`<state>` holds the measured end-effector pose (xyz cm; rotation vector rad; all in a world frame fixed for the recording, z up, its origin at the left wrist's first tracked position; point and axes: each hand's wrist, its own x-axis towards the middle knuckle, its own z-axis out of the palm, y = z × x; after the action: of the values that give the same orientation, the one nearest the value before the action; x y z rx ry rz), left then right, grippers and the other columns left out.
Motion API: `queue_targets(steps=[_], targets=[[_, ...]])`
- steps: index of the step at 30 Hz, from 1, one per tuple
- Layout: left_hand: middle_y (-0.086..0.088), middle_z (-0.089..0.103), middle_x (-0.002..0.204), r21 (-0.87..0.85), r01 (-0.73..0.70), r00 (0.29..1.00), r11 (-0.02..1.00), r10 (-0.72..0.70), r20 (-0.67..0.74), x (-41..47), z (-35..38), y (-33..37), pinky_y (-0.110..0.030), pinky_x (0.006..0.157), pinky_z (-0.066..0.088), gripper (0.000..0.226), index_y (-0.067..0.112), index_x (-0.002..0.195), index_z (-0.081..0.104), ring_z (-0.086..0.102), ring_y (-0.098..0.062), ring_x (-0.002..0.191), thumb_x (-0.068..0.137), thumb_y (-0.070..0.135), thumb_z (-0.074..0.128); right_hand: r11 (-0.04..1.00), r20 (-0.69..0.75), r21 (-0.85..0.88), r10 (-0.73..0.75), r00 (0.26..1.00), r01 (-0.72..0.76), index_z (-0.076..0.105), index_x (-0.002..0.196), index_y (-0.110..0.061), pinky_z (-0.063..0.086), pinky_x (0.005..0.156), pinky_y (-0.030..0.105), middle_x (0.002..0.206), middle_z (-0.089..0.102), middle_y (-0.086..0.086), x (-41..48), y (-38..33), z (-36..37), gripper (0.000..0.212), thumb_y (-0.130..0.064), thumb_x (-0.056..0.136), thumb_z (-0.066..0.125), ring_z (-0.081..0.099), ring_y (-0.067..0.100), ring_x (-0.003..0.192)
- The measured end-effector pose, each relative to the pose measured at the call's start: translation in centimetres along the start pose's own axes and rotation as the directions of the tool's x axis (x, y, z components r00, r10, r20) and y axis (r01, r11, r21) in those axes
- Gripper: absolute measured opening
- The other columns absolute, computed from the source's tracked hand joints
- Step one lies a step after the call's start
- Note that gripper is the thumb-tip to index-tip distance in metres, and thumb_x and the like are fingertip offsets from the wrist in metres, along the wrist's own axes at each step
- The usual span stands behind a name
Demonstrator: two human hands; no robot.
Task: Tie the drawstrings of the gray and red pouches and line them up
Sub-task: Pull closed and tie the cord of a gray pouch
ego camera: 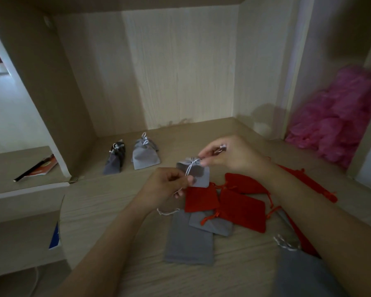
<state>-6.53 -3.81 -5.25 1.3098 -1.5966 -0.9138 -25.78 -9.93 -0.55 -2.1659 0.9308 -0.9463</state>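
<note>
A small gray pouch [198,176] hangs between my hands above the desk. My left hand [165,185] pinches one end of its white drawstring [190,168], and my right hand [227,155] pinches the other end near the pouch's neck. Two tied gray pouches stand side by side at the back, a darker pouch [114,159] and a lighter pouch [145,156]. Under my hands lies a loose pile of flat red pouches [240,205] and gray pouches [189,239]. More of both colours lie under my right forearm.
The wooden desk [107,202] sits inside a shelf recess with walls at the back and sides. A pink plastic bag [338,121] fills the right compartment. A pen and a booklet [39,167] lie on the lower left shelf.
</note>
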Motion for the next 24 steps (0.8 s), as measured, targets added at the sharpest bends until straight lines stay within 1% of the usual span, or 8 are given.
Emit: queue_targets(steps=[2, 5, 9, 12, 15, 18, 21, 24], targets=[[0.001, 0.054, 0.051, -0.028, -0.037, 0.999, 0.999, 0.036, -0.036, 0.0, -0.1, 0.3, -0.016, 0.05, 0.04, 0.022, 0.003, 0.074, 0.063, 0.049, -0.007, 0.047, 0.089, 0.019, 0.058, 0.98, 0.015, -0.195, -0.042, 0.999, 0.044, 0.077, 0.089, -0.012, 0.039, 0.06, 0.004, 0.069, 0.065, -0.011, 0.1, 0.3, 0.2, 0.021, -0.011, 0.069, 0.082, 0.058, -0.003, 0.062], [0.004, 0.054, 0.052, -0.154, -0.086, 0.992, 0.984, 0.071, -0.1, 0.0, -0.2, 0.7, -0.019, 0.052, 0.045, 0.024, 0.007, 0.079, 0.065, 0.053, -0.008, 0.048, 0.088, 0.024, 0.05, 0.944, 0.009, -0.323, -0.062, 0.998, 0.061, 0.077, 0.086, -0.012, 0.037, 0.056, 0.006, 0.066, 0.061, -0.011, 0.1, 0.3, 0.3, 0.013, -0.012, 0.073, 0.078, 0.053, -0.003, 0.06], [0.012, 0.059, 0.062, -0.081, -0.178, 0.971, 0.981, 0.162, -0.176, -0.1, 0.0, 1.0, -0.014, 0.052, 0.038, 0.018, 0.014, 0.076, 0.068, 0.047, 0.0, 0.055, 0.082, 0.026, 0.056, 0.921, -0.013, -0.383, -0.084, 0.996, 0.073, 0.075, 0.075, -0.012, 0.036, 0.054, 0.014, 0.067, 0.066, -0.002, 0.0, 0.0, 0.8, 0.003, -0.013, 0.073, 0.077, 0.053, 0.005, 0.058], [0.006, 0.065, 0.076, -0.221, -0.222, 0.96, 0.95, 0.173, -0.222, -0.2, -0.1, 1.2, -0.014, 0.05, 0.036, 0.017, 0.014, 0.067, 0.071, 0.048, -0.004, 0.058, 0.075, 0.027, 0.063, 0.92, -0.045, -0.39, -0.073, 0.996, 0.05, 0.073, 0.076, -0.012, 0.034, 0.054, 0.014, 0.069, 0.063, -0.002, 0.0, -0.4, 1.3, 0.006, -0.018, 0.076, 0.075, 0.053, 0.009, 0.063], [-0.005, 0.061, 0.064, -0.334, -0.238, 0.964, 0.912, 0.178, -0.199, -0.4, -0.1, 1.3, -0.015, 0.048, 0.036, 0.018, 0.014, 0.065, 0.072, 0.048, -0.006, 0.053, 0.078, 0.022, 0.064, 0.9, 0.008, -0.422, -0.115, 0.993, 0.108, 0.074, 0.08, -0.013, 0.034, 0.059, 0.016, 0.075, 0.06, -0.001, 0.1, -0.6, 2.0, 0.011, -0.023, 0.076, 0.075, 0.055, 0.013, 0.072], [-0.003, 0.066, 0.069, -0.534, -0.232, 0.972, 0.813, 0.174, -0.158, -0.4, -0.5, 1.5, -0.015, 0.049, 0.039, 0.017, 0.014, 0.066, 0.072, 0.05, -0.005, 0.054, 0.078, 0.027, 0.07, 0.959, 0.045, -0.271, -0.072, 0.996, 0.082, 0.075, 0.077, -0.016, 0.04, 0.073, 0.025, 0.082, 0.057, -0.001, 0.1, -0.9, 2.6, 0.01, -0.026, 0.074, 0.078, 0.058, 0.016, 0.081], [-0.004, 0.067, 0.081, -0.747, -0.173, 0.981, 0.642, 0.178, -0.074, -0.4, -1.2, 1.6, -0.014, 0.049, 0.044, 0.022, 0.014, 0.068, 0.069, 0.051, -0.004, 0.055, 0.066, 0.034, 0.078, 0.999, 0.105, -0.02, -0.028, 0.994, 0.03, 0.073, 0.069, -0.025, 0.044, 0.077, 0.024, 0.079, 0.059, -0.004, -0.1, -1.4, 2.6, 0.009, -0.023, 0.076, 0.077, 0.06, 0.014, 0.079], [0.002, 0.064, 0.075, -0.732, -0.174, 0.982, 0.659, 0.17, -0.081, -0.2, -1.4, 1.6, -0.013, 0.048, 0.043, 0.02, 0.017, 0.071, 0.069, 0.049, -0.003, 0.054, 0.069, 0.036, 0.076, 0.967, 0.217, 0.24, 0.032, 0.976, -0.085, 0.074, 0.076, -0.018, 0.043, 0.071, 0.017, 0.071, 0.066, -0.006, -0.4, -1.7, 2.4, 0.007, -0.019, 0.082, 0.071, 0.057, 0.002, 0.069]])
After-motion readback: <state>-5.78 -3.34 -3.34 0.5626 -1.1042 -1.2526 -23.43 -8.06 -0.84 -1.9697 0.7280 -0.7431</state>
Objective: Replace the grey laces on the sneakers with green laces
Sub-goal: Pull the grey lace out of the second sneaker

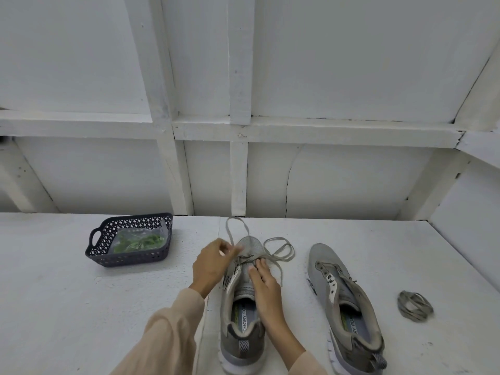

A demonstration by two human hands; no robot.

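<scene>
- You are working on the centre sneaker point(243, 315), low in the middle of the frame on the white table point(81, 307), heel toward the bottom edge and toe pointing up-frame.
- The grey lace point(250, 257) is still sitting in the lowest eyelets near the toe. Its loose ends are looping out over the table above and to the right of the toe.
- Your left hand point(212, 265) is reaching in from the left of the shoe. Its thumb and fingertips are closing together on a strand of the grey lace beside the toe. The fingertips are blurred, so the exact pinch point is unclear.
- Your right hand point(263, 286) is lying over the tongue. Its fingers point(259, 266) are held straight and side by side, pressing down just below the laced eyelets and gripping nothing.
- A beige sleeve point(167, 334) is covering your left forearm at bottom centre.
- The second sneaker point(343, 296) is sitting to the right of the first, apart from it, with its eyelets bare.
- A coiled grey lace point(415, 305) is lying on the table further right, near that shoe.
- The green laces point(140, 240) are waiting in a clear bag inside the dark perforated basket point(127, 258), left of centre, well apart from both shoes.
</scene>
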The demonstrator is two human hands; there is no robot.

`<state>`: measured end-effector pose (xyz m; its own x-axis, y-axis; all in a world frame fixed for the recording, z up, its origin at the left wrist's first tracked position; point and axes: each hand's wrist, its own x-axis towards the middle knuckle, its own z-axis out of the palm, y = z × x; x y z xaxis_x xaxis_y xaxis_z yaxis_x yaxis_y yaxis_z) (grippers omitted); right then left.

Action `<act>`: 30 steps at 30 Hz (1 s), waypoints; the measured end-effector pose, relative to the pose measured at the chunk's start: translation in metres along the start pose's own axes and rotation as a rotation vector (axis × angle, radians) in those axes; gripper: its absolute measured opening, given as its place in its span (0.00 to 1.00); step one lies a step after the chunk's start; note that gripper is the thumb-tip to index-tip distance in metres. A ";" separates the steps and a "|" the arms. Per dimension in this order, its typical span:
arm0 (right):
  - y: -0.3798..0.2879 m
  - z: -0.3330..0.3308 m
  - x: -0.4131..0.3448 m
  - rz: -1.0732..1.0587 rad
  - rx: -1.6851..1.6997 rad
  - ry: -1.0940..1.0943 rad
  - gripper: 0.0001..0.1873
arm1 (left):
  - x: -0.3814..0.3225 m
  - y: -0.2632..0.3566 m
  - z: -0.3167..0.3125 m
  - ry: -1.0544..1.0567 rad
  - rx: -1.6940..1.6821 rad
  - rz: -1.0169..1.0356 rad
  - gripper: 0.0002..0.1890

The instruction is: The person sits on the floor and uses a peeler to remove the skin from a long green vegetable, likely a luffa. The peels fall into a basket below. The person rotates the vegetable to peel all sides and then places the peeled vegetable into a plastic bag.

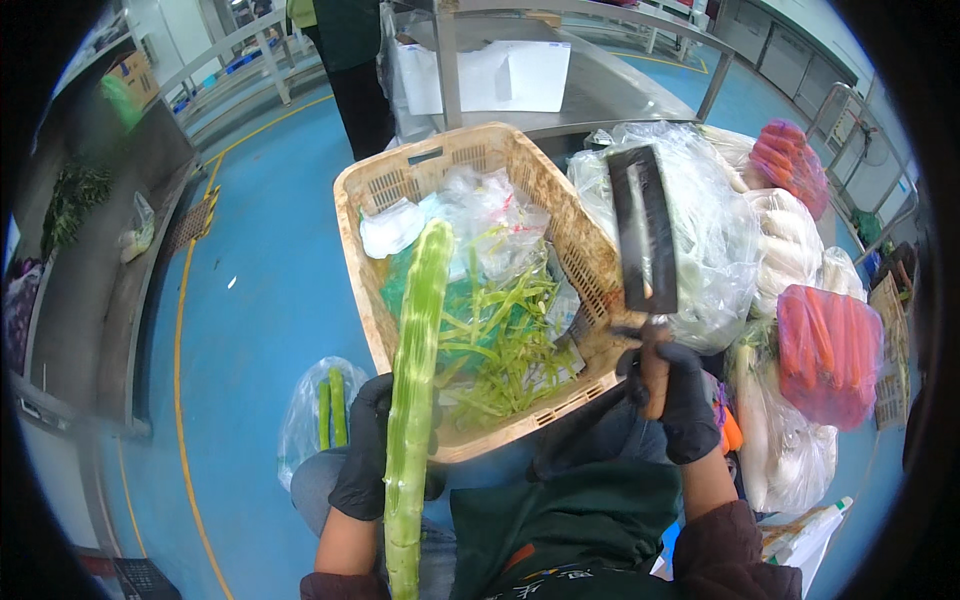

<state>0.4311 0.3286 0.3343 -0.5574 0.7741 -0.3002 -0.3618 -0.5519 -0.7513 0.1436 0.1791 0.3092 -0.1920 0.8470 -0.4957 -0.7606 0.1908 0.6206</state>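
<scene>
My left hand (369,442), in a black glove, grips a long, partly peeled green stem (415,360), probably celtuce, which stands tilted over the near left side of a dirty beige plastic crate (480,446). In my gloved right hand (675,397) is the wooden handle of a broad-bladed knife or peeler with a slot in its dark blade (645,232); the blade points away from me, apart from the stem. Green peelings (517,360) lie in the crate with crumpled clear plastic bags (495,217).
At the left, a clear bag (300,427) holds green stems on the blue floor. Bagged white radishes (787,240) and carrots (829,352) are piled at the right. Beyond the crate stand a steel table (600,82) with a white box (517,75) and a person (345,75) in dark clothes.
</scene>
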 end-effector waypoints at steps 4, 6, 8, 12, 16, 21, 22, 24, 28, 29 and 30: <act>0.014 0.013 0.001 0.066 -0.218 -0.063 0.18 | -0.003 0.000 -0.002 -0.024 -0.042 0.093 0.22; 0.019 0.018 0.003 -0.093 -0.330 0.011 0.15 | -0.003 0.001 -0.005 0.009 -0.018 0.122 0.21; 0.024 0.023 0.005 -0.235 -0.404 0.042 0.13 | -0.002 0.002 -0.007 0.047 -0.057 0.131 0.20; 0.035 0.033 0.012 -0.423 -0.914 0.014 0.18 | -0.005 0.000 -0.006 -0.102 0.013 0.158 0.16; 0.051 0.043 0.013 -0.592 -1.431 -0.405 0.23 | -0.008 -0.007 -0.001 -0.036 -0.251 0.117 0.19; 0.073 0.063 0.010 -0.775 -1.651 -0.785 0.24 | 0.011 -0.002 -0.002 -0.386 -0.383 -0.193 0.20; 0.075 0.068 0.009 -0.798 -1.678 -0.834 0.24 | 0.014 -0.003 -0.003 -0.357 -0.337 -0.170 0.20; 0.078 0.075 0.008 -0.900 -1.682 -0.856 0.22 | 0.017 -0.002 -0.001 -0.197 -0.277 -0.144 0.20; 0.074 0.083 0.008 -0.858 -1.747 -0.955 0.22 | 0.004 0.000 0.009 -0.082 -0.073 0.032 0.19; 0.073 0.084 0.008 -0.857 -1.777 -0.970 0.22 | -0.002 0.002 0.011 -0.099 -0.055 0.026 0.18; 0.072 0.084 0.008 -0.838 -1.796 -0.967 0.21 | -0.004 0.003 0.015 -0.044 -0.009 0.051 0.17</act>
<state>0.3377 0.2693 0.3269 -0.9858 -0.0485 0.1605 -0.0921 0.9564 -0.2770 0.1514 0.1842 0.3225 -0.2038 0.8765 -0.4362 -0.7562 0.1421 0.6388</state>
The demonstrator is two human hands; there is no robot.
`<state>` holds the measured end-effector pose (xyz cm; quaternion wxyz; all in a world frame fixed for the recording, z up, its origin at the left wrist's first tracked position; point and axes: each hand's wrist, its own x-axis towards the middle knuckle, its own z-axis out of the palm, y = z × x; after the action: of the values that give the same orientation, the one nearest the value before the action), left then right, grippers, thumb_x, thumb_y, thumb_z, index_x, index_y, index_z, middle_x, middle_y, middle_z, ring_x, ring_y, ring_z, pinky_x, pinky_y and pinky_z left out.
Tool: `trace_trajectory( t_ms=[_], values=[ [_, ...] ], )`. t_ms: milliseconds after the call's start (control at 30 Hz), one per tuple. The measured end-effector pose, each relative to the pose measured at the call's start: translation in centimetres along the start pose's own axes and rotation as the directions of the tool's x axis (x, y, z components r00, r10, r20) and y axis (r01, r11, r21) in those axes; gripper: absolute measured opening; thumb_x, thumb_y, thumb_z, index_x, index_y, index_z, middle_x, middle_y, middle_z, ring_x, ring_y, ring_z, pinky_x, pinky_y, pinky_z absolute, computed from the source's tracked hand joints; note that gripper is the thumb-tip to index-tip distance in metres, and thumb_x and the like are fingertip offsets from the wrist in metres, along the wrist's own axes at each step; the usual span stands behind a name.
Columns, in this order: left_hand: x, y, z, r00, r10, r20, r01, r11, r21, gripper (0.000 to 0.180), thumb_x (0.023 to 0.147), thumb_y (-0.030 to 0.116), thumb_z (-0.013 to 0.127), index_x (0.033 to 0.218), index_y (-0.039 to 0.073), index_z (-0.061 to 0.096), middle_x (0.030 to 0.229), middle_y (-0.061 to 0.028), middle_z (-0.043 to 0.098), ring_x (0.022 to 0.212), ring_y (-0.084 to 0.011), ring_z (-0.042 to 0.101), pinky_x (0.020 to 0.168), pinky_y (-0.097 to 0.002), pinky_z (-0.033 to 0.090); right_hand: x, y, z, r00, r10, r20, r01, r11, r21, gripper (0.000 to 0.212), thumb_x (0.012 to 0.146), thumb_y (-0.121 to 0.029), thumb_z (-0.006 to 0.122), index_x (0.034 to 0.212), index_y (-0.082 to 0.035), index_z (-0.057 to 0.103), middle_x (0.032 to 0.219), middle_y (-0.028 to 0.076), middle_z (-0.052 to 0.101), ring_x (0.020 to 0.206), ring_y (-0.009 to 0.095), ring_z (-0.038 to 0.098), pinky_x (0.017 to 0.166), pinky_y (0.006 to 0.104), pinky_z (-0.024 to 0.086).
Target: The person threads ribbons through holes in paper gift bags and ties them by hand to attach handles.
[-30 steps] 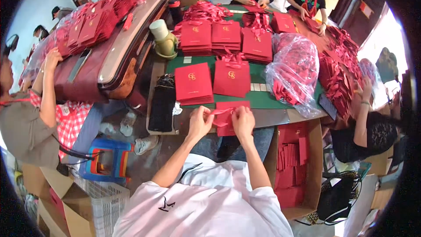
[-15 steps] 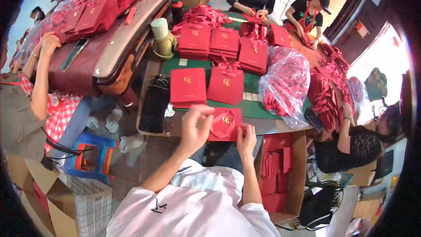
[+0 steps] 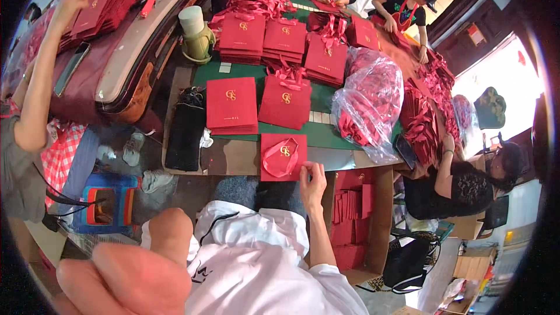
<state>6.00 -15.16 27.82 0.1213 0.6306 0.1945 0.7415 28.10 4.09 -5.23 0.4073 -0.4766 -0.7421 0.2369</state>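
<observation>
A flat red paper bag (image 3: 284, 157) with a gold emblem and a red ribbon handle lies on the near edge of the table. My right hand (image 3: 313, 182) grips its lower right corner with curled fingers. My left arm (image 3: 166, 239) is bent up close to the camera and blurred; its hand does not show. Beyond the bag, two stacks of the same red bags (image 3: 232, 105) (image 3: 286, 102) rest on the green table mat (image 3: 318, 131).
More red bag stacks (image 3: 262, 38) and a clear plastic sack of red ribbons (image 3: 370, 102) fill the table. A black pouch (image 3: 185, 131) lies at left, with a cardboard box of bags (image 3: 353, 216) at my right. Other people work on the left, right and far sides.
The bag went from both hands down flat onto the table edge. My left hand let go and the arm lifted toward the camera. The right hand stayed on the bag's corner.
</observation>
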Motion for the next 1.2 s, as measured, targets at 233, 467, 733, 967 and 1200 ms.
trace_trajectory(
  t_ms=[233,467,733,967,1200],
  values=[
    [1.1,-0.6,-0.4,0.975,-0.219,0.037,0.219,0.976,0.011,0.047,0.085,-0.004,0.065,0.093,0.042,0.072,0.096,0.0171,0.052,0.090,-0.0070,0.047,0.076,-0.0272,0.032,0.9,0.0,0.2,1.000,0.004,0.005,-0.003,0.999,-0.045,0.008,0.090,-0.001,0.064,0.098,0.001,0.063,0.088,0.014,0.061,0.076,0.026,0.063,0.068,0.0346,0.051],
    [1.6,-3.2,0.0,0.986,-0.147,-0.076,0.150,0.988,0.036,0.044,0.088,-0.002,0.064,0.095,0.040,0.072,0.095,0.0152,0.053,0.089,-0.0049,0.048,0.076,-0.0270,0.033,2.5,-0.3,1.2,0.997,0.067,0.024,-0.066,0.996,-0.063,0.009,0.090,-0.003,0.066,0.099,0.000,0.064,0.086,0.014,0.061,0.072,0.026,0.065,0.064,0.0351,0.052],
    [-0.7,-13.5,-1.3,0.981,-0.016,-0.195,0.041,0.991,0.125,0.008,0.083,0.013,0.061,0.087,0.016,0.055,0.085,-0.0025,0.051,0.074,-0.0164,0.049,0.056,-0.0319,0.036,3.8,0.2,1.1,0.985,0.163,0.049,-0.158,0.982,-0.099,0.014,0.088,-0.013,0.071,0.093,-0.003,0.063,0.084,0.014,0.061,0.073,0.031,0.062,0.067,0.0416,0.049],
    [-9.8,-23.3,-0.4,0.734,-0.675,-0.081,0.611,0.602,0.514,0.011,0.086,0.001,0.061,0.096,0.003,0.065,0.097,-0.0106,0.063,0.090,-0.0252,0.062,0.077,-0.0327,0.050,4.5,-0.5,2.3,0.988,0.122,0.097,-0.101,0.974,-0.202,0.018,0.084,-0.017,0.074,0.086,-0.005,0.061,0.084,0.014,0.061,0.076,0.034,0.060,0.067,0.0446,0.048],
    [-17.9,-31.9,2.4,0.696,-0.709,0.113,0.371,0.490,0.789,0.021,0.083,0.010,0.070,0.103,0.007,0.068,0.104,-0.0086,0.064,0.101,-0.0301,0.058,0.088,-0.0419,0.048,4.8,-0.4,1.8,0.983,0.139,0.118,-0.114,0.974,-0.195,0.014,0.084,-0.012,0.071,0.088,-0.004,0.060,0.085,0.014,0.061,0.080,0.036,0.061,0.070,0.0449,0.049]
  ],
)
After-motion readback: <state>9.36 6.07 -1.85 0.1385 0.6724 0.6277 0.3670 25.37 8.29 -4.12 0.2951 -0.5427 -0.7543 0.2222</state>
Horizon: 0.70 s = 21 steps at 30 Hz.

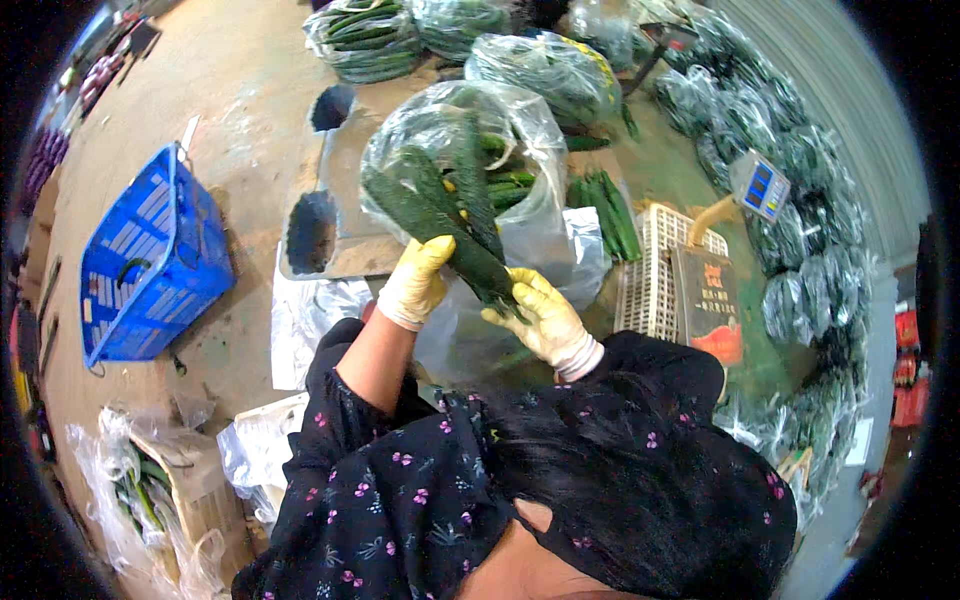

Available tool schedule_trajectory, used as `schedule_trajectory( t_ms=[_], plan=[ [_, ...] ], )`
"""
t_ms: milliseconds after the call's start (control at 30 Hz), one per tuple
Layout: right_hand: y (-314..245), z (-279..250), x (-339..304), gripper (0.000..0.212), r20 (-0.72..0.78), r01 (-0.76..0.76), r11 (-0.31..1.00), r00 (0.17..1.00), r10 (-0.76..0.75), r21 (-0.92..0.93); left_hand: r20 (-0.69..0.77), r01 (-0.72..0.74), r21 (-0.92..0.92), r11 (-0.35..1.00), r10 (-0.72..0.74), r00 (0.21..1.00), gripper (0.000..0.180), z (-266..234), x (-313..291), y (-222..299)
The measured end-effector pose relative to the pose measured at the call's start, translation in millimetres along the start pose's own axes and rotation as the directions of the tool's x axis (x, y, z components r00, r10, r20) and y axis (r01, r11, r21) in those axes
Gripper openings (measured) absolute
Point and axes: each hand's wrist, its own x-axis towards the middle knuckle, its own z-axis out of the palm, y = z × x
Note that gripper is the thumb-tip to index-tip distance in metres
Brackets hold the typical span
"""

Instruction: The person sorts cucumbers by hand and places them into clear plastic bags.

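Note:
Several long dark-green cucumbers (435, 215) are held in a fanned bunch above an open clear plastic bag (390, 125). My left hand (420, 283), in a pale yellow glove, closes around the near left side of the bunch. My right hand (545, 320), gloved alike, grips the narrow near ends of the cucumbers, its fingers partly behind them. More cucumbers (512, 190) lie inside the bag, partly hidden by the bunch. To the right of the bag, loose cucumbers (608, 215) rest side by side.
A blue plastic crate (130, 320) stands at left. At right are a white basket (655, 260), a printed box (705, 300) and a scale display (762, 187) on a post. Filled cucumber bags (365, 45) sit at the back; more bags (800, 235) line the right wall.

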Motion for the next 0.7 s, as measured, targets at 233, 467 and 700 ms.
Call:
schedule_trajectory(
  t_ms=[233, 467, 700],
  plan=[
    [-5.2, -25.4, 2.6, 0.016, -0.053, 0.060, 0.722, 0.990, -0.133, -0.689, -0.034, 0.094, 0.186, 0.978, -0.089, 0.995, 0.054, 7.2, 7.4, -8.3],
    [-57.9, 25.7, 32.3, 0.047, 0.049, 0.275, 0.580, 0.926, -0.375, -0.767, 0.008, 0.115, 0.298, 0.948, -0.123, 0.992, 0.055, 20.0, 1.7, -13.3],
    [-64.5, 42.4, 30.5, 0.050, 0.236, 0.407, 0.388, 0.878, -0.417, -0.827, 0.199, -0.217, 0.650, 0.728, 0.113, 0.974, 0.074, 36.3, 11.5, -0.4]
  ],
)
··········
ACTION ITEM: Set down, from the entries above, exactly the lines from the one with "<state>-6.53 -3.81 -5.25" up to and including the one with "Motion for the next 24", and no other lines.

RESPONSE FOR THIS EXERCISE:
<state>-6.53 -3.81 -5.25 1.3098 -1.5966 -0.9138 -25.78 -9.93 -0.55 -2.1659 0.9308 -0.9463</state>
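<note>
A small gray pouch [198,176] hangs between my hands above the desk. My left hand [165,185] pinches one end of its white drawstring [190,168], and my right hand [227,155] pinches the other end near the pouch's neck. Two tied gray pouches stand side by side at the back, a darker pouch [114,159] and a lighter pouch [145,156]. Under my hands lies a loose pile of flat red pouches [240,205] and gray pouches [189,239]. More of both colours lie under my right forearm.
The wooden desk [107,202] sits inside a shelf recess with walls at the back and sides. A pink plastic bag [338,121] fills the right compartment. A pen and a booklet [39,167] lie on the lower left shelf.
</note>
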Motion for the next 24 steps (0.8 s), as measured, targets added at the sharpest bends until straight lines stay within 1% of the usual span, or 8 are given.

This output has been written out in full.